Posted by: Joseph Smarr at November 2, 2007 10:58 AM

@Joseph Smarr: While you can turn it off, I was a little taken aback to log in to plaxo and see all of my information out there without my knowledge. Plaxo should have sent an email about the changes or made it so that you had to activate it before putting all their user's information out there. Obviously, it can be fixed by turning off each and every one that was already there, but for someone who doesn't use Plaxo a lot, or doesn't know of the changes, it makes a lot of information public that they may not want made public like what I Digg, or my Amazon Wish list, etc...

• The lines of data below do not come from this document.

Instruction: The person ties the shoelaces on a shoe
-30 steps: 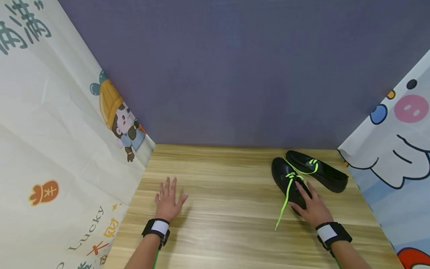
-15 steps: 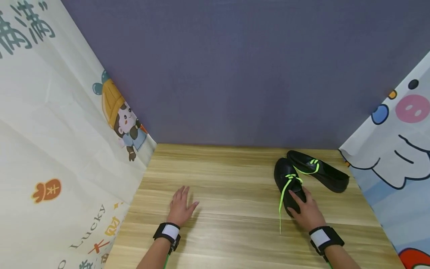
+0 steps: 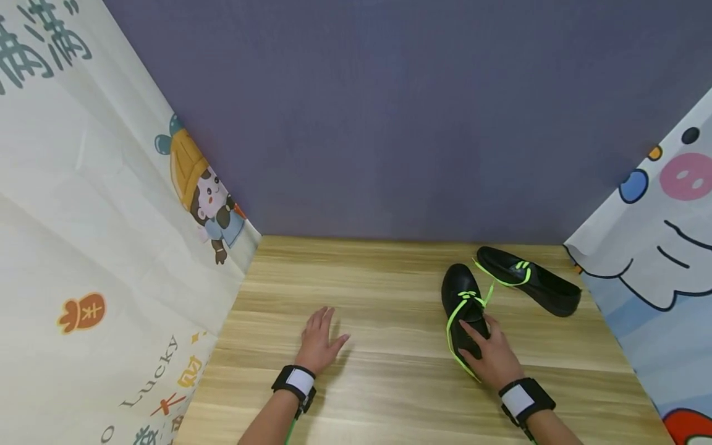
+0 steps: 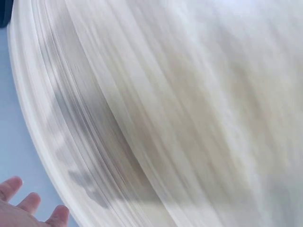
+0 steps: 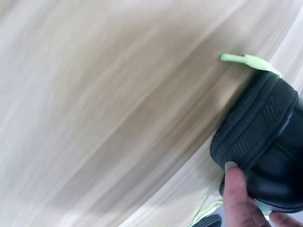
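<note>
A black shoe [image 3: 457,283] with neon green laces [image 3: 449,330] is in my right hand [image 3: 497,363], toe pointing toward the far wall. My thumb and fingers grip it around the heel end. The right wrist view shows the ridged heel [image 5: 265,127] close up, a fingertip [image 5: 234,182] pressed against it and a green lace tip [image 5: 251,61] beyond. The second black shoe [image 3: 547,287] lies just to the right and farther back, angled, its lace trailing. My left hand [image 3: 321,343] hovers palm down over the table, fingers extended and holding nothing; its fingertips [image 4: 31,202] show in the left wrist view.
The wood-grain table [image 3: 356,278] ends at a dark blue-grey wall [image 3: 356,123]. Printed white cloths hang on the left [image 3: 111,247] and on the right [image 3: 639,247]. Both wrists wear black straps [image 3: 528,402] with white patches.
The right hand has drawn the gripped shoe left and toward me, apart from the second shoe. Its lace now curves along the shoe's left side. The left hand has moved right and slightly nearer.
</note>
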### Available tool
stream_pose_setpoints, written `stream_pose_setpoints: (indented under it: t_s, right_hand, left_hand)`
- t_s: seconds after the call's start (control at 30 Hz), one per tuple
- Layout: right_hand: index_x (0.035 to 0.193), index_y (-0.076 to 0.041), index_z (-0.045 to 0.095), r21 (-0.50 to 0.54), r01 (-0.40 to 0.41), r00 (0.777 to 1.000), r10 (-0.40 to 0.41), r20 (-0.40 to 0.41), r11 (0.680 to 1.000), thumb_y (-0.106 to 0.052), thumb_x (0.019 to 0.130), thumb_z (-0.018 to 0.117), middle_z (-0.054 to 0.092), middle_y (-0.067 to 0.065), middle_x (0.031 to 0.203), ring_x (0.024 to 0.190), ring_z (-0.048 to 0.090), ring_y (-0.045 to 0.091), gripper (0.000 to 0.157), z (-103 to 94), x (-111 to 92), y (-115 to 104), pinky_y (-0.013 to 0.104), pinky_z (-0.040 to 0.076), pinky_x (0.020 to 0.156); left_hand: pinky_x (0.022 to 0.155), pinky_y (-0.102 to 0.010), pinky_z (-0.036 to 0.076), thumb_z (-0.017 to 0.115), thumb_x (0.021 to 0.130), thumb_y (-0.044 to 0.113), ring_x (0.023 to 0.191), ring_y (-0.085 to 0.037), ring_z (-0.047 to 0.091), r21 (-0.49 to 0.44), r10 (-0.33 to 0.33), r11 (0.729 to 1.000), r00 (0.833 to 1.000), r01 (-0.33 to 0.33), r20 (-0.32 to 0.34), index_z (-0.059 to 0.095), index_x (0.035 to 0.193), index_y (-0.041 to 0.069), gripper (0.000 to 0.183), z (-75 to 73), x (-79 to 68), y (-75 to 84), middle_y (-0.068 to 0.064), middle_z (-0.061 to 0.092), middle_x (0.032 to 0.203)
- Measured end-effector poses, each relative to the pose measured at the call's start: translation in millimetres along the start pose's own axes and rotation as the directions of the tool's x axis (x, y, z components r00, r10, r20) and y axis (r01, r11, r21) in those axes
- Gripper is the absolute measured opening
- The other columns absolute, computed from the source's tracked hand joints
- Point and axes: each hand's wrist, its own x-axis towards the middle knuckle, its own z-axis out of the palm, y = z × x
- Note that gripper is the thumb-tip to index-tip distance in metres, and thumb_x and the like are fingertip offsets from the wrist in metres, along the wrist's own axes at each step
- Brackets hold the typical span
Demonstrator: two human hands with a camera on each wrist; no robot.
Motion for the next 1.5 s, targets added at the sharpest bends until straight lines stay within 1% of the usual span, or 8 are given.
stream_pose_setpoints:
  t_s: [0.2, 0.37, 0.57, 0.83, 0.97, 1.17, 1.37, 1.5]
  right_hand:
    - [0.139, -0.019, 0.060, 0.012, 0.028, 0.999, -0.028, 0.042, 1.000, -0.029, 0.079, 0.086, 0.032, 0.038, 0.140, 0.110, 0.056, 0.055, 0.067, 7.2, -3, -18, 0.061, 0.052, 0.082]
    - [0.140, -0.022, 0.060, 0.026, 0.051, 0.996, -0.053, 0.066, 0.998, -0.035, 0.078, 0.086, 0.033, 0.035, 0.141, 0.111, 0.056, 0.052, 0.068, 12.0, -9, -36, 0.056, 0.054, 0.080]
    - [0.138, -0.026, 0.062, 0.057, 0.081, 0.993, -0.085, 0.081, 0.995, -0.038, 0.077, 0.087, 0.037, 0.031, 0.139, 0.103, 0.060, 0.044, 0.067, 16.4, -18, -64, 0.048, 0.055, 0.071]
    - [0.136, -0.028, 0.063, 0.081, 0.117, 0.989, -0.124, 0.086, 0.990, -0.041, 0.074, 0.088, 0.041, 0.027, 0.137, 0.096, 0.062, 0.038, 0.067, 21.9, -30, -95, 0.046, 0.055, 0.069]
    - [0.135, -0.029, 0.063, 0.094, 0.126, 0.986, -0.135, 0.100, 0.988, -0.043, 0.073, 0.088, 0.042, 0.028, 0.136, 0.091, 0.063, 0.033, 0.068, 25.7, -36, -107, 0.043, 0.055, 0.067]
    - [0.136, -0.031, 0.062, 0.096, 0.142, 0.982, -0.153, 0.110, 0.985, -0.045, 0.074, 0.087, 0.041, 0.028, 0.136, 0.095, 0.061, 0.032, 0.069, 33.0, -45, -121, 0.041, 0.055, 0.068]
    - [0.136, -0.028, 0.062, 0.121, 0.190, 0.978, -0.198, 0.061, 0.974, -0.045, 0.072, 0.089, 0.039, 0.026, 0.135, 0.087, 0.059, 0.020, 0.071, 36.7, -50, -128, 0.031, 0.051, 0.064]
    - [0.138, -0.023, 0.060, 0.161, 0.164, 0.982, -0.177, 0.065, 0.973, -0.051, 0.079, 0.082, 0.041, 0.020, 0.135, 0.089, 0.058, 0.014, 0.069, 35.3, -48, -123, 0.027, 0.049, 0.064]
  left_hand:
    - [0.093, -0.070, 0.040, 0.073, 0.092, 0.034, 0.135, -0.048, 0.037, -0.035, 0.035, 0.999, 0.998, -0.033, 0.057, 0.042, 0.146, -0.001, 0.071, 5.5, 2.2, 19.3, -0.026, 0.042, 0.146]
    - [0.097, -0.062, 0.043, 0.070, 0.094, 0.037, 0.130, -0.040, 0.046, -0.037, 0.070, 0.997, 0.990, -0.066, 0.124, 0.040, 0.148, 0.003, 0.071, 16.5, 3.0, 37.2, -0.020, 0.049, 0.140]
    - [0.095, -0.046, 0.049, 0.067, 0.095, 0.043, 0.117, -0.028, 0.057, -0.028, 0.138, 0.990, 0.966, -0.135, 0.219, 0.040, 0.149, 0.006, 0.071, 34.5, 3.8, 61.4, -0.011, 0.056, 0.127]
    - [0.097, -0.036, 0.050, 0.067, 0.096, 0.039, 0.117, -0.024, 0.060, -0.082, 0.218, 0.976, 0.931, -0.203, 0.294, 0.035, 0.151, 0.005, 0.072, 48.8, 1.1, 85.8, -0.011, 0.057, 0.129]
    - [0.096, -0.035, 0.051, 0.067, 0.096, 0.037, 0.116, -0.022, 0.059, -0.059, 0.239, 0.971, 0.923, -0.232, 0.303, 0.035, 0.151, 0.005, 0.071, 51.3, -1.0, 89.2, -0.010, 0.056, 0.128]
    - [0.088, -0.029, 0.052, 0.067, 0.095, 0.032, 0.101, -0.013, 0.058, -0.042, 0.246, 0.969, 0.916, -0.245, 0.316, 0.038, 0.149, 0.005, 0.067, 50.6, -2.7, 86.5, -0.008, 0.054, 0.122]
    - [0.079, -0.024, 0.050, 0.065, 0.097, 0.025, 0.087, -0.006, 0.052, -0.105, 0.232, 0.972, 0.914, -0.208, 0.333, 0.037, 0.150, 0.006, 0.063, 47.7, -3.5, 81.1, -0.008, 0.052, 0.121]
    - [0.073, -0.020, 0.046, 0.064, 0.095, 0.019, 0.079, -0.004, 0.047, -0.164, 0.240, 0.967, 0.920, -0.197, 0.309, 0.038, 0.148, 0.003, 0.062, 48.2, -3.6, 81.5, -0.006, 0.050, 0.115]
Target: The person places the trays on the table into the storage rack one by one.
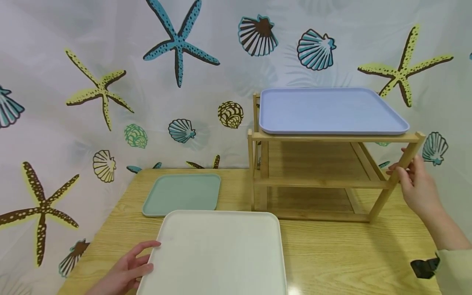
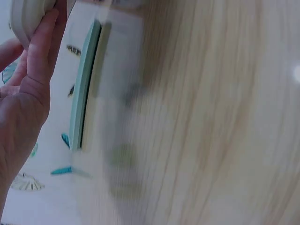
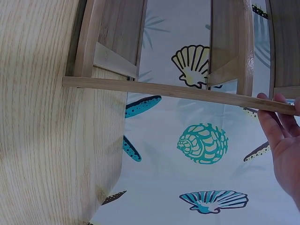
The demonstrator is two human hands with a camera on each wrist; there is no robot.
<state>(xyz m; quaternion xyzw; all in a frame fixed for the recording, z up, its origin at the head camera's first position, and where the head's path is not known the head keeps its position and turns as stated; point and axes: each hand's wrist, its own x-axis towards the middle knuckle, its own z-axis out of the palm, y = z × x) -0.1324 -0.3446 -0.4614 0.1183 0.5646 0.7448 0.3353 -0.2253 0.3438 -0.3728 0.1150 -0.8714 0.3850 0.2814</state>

Posted by: Melissa at November 8, 2007 11:51 AM

@Melissa-In the earliest versions of Pulse, we automatically shared public content from Flickr and Amazon wish lists, but we very quickly changed that to be more opt-in and privacy protecting. Even though the data *is* public (and discoverable given your email address) on those sites, we agreed that some users might not want this, and certainly one of Plaxo's core principles is that as a user you choose what info to share with whom. So for the vast majority of users, we've never shared anything automatically without them first deciding to share that content and specifically with whom.

I apologize if you were one of those early users and you didn't want that public info shared via Plaxo. Cases like that are exactly why we changed the defaults, and this is clearly an area that needs further discussion in general (i.e. how to help users connect and share info seamlessly without it being *too* seamless).

If you or anyone else has more input on this subject, we'd love to hear it! Thanks, js

Posted by: Joseph Smarr at November 8, 2007 01:31 PM

Did Google give you this gmail address to send your spam to, from a fake email address yourselves, namely pulse@mx.plaxo.com

Or did you copy it from internet newsgroups?